Il ne suffit pas d'avoir beaucoup d'argent pour s'acheter la supercar de ses rêves. David Lee, patron de Hing Wa Lee Group (magasin spécialisé dans la vente de montres de luxe) et magnat de l'immobilier en a fait l'amère expérience. 

Au Mondial de Paris 2016, Ferrari présentait la LaFerrari Aperta qui allait être produite à seulement 200 exemplaires. La politique de la marque veut que ses clients les plus fidèles puissent s'acheter ce modèle avant tous les autres. C'est ainsi que lors de sa présentation au salon parisien, les 200 unités prévues étaient déjà préréservées bien avant la révélation au public du bolide à près de deux millions d'euros hors taxes. 

 

David Lee est un très bon client de la marque au cheval cabré. Dans son garage, on compte plus d'une dizaine de Ferrari. Si vous souhaitez en savoir plus, nous vous invitons à parcourir son compte Instagram pour vous rendre compte de l'étendue de son garage. Comme vous allez le découvrir, il n'est pas seulement propriétaire de Ferrari, mais il a aussi des Porsche et des McLaren

L'homme aux 1,1 million d'abonnés sur Instagram a le parfait profil pour s'offrir un exemplaire neuf de la LaFerrari Aperta.

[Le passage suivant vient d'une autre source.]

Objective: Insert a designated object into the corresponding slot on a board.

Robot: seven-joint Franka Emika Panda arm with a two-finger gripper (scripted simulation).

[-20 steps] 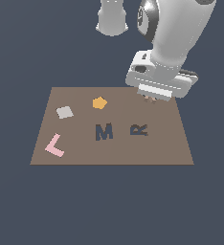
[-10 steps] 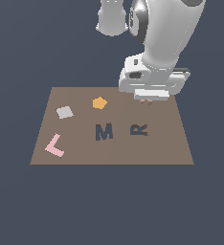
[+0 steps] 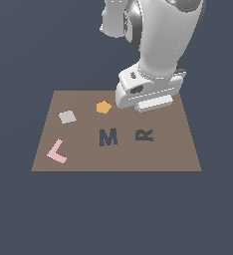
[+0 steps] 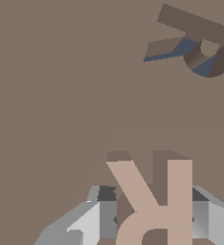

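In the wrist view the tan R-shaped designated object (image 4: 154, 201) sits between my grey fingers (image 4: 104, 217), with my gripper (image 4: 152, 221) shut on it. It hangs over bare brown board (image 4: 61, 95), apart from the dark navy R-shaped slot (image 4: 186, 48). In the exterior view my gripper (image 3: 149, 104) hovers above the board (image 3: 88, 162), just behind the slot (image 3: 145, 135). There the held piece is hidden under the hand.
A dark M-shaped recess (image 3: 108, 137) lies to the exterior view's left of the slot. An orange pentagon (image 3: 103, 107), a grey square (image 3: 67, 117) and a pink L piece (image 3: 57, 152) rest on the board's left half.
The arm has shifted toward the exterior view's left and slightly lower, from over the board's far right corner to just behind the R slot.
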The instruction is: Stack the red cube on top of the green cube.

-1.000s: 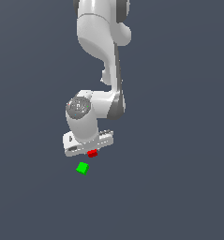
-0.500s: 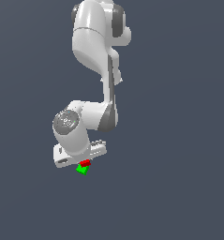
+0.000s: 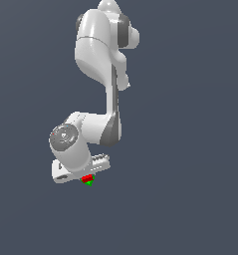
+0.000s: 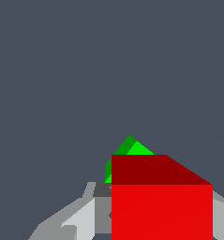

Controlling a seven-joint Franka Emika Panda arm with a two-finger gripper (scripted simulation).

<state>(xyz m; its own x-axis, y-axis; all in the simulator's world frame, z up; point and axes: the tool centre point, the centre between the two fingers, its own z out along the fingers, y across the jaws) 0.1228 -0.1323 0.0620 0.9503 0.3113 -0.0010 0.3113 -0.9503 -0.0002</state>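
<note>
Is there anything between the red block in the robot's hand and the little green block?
Nothing shows between them. In the wrist view the red cube overlaps the green cube directly; in the exterior view they appear touching beneath the gripper.

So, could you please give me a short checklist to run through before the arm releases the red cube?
1. Red cube held in the gripper: ok, it sits between the fingers in the wrist view.
2. Red cube over the green cube: ok roughly; in the exterior view red overlaps green.
3. Cubes squarely aligned: not ok; in the wrist view the green cube looks rotated relative to the red one.
4. Red cube resting on green: cannot tell; no view shows contact clearly.
5. Green cube free of the gripper fingers: cannot tell.
</note>
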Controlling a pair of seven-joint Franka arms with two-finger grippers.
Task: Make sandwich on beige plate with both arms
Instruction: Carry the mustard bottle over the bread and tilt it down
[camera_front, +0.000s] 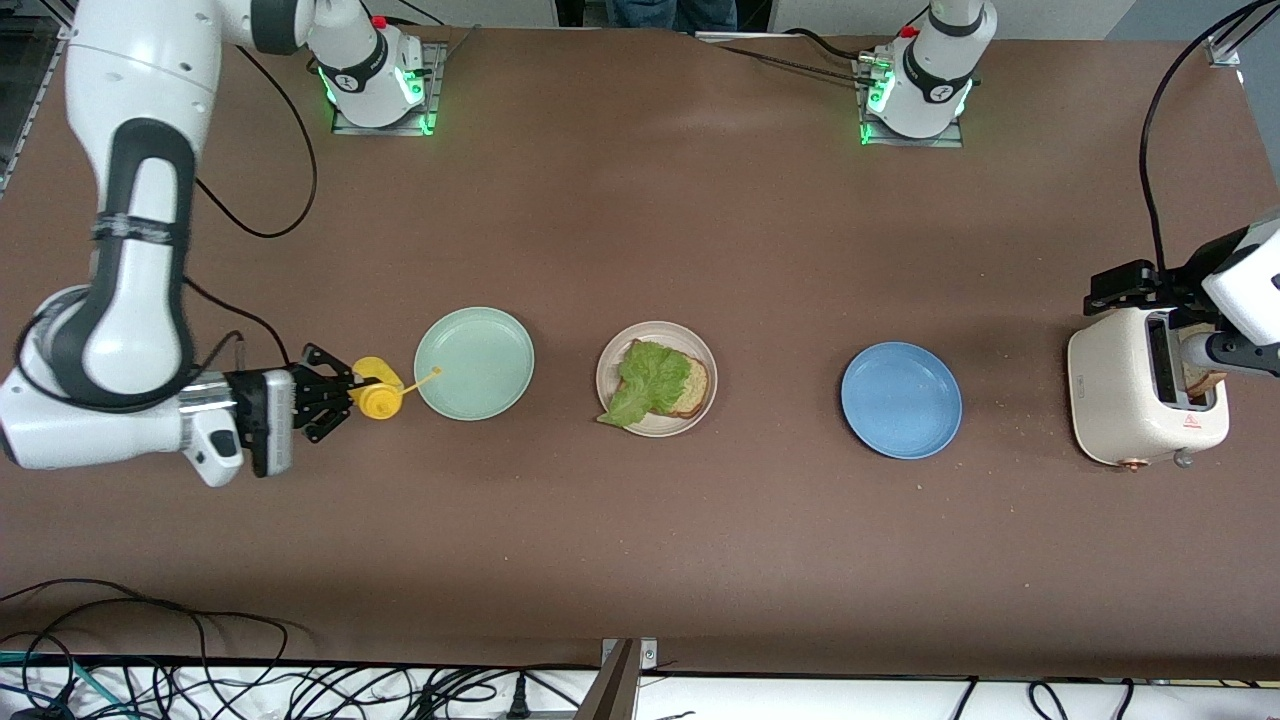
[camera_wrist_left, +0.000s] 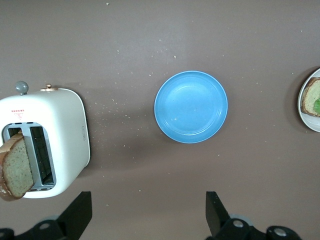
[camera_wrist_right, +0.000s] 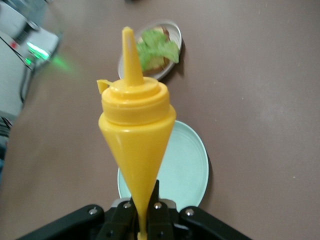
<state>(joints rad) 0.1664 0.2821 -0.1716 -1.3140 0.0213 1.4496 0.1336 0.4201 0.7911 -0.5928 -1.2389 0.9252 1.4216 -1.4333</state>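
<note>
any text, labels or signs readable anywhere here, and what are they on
Nothing here can be read as words.
Toaster: a small red triangle warning sign with a line of red print beside it, seen in the front and left wrist views; too small to read.
Robot bases: a small round dark mark on each collar; too blurred to read.
Yellow squeeze bottle, beige plate, mint green plate, blue plate: no text.

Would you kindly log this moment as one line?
right gripper: holds yellow bottle | left gripper: open, near toaster | beige plate: bread, lettuce
</note>
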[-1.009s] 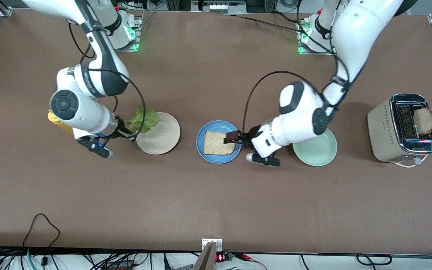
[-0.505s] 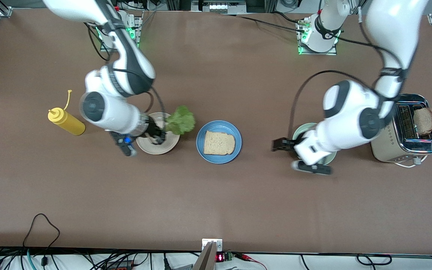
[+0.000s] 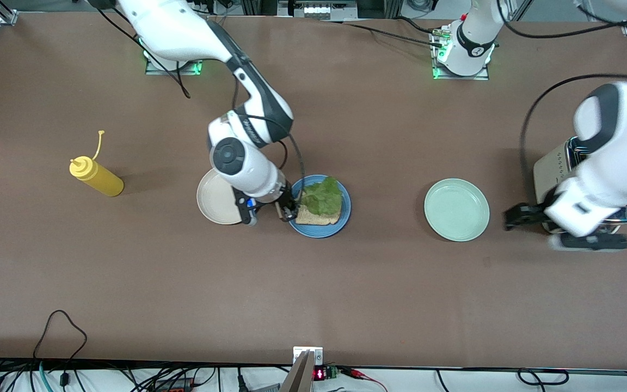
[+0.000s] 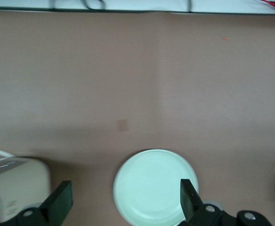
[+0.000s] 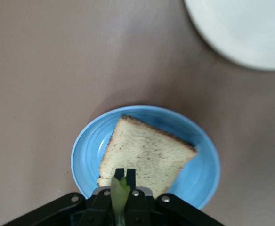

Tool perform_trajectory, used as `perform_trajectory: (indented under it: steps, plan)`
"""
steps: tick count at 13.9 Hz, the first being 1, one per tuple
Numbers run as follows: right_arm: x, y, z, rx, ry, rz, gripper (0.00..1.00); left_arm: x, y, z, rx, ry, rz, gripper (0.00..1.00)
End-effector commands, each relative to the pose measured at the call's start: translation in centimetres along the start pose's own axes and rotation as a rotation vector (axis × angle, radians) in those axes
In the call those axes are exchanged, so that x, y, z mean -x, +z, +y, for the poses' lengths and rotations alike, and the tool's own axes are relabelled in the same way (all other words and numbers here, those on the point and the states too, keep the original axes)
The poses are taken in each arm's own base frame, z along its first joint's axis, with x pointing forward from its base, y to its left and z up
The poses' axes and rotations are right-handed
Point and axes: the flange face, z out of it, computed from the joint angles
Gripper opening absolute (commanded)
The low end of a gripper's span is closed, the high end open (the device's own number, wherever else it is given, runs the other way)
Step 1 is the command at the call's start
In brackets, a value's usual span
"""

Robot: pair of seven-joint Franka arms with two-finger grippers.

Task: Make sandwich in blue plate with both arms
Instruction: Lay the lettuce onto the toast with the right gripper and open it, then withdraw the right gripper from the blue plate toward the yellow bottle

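Nearest your front camera, the round medium-blue plate [image 3: 318,231] sits about midway along the brown bench, and on it lies one square slice of light-brown bread [image 3: 313,218] with a ruffled green lettuce leaf [image 3: 323,197] draped over it; the sandwich has bottom and filling, and I judge the top slice is yet to come. You have the right gripper [image 3: 288,211] pinched shut on the leaf's stem, low over the plate's rim toward the right arm's end, likely so the leaf settles flat on the bread before release. The left gripper [image 3: 516,215] hangs with its fingers spread wide and empty over the bench between the pale mint-green plate [image 3: 456,210] and the cream metal toaster [image 3: 548,166], well placed, I'd guess, to fetch the second slice there. The cream-white plate [image 3: 213,198], bare, lies just beside the blue one. Farther off, toward the right arm's end, a yellow squeeze bottle [image 3: 96,177] lies tilted. You'll find no readable label on any item.
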Motion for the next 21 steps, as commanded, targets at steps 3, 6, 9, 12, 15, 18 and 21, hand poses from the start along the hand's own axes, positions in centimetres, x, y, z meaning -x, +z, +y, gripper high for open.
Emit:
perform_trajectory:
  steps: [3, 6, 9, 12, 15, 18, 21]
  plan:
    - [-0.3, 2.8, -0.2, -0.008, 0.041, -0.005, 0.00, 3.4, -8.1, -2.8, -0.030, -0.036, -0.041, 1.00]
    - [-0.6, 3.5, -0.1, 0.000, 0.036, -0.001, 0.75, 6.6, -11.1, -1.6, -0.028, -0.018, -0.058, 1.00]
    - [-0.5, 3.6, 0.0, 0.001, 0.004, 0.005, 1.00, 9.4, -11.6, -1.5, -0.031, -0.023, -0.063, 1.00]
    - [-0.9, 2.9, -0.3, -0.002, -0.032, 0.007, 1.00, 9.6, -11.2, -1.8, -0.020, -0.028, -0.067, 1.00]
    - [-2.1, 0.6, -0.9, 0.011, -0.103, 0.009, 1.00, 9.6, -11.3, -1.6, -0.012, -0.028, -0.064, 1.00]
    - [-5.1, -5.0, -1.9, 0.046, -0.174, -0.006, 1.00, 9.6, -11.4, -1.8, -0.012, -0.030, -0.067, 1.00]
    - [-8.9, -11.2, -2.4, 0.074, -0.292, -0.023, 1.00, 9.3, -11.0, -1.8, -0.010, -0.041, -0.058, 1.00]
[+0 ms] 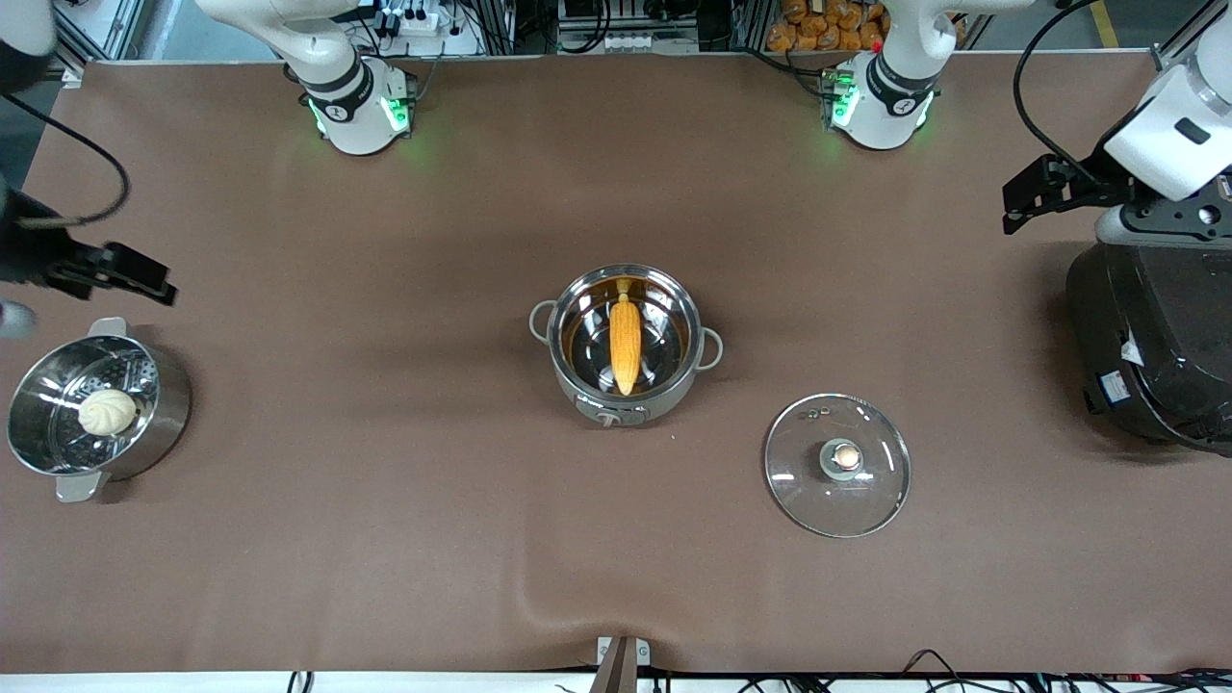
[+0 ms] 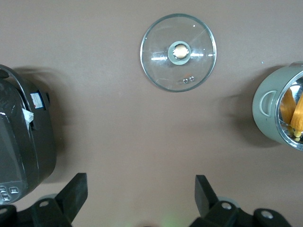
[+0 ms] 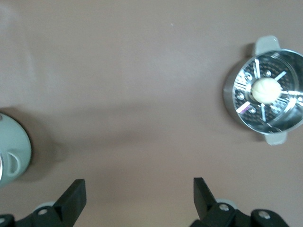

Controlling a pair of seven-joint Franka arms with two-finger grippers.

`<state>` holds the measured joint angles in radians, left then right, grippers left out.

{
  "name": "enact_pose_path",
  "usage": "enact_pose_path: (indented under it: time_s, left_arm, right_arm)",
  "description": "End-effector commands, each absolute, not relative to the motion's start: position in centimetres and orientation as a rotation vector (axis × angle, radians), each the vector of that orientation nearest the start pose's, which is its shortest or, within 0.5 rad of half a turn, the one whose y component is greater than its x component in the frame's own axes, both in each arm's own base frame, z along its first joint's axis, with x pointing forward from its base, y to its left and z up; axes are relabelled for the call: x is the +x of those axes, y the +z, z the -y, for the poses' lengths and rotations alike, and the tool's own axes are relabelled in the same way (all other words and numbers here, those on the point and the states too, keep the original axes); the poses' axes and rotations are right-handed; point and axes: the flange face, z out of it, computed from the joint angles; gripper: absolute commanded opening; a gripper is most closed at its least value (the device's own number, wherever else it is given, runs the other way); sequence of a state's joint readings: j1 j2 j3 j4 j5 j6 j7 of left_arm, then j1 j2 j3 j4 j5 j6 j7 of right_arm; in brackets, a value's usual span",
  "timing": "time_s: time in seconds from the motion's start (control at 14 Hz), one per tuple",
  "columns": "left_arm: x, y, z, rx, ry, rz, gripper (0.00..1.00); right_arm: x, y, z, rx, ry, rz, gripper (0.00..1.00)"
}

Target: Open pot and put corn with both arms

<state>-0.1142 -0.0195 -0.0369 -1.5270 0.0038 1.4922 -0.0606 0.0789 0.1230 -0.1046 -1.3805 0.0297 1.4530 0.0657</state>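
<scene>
Lying lengthwise in the open pot, the corn points toward the front camera; the lid rests beside the pot. Left gripper hangs, fingers apart, over the table near the rice cooker, right gripper likewise near the steamer, both well away from the pot.

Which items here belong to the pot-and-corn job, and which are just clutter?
Job items:
- pot, open
- corn, lying in the pot
- glass lid, on the table beside the pot
- left claw and right claw, both open, empty

Clutter:
- steamer pot holding a white bun
- black rice cooker
</scene>
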Motion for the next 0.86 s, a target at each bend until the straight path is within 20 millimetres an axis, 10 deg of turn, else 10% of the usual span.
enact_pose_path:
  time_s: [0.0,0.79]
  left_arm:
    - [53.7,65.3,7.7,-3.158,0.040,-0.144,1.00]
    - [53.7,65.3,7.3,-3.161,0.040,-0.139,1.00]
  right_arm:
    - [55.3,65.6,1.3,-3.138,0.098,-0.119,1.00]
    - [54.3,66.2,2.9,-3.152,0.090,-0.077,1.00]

Pourtant, un différend va conduire Ferrari à lui refuser la supercar de plus de 900 ch qu'il explique aujourd'hui et en détail à travers une vidéo publiée sur YouTube (et que vous retrouverez en début d'article). 

Il raconte qu'en 2017, il s'était entretenu pendant une heure avec un journaliste du Los Angeles Times. L'article devait permettre aux lecteurs du journal et du site internet de mieux connaître David Lee et de s'immiscer dans la peau d'un client Ferrari VIP. Manque de bol, pour faire grimper les audiences, Lee explique que le rédacteur en chef a modifié le sujet afin de générer plus de ventes en créant plus de sensationnalisme

À la question : "Est-ce que Ferrari vous a autorisé à acheter la LaFerrari Aperta ?", David Lee a répondu en toute honnêteté par la négative car son concessionnaire était encore en pourparlers avec Maranello pour que son client puisse se procurer un exemplaire de cette machine d'exception. LA Times a alors titré : "Il possède une dizaine de Ferrari et a beaucoup d'argent : Pourquoi ne peut-il pas s'offrir une LaFerrari Aperta à 2,2 millions de dollars ?".

Le constructeur italien n'a pas apprécié cet article. Les responsables pensaient que David Lee essayait d'utiliser les médias pour faire pression auprès d'eux afin d'obtenir une LaFerrari Aperta. Triste et mécontent, Lee a finalement obtenu un rendez-vous à Pebble Beach pour discuter avec les dirigeants de Ferrari et mettre les choses au clair. Tout est bien qui finit bien, cinq ans plus tard, David Lee a reçu sa voiture tant désirée.